Recycling qubits for the generation of Bell nonlocality between independent sequential observers

TL;DR

This paper investigates how to recycle entangled qubits to generate Bell nonlocality among multiple independent observers, deriving tradeoff relations, monogamy constraints, and schemes for multi-observer Bell tests.

Contribution

It introduces new tradeoff relations and monogamy constraints for Bell nonlocality recycling, and extends schemes for multi-observer Bell tests using recycled entanglement.

Findings

Derived tradeoff relations between measurement bias, strength, and reversibility.

Established monogamy relations for Bell nonlocality among sequential observers.
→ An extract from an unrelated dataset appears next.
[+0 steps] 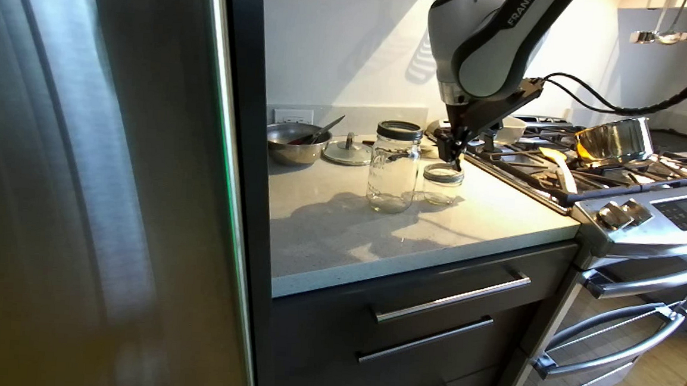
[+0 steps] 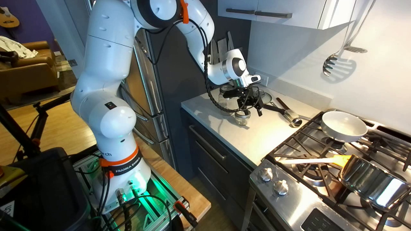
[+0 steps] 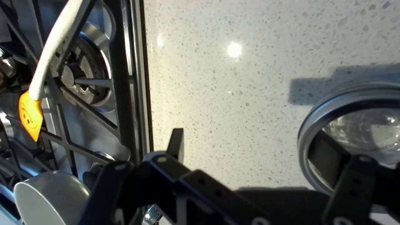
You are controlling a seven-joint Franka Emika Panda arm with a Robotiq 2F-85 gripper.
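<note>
A small glass jar (image 1: 440,193) with a metal ring around its mouth stands on the light speckled counter (image 3: 218,93). My gripper (image 3: 252,150) stands wide open, with only bare counter seen between its fingers. In the wrist view one finger (image 3: 328,156) overlaps the jar's round mouth, within the ring (image 3: 303,147); whether it touches the glass I cannot tell. The opposite finger (image 3: 177,142) is out over the counter on the stove side. Right beside the small jar is a tall clear jar (image 1: 393,175) with a dark lid, upright; the arm partly covers it in an exterior view.
A metal bowl (image 1: 295,148) and a glass lid (image 1: 349,153) sit near the wall. Loose utensils (image 2: 290,117) lie behind the gripper. The gas stove carries a white bowl (image 2: 343,125), a tilted steel pot (image 2: 374,183) and a yellow-tipped spatula (image 3: 30,114). A fridge (image 1: 110,202) borders the counter.
</note>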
Proposed schemes for multi-observer Bell tests with recycled entanglement.

Abstract

There is currently much interest in the recycling of entangled systems, for use in quantum information protocols by sequential observers. In this work, we study the sequential generation of Bell nonlocality via recycling one or both components of two-qubit states. We first give a description of two-valued qubit measurements in terms of measurement bias, strength, and reversibility, and derive useful tradeoff relations between them. Then, we derive one-sided monogamy relations for unbiased observables, that strengthen the recent Conjecture in [S. Cheng {\it et al.}, Phys. Rev. A \textbf{104}, L060201 (2021) ] that if the first pair of observers violate Bell nonlocality then a subsequent independent pair cannot, and give semi-analytic results for the best possible monogamy relation. We also extend the construction in [P. J. Brown and R. Colbeck, Phys. Rev. Lett. \textbf{125}, 090401 (2020)] to obtain (i)~a broader class of two-qubit states that allow the recycling of one qubit by a given number of observers on one side, and (ii)~a scheme for generating Bell nonlocality between arbitrarily many independent observers on each side, via the two-sided recycling of multiqubit states. Our results are based on a formalism that is applicable to more general problems in recycling entanglement, and hence is expected to aid progress in this field.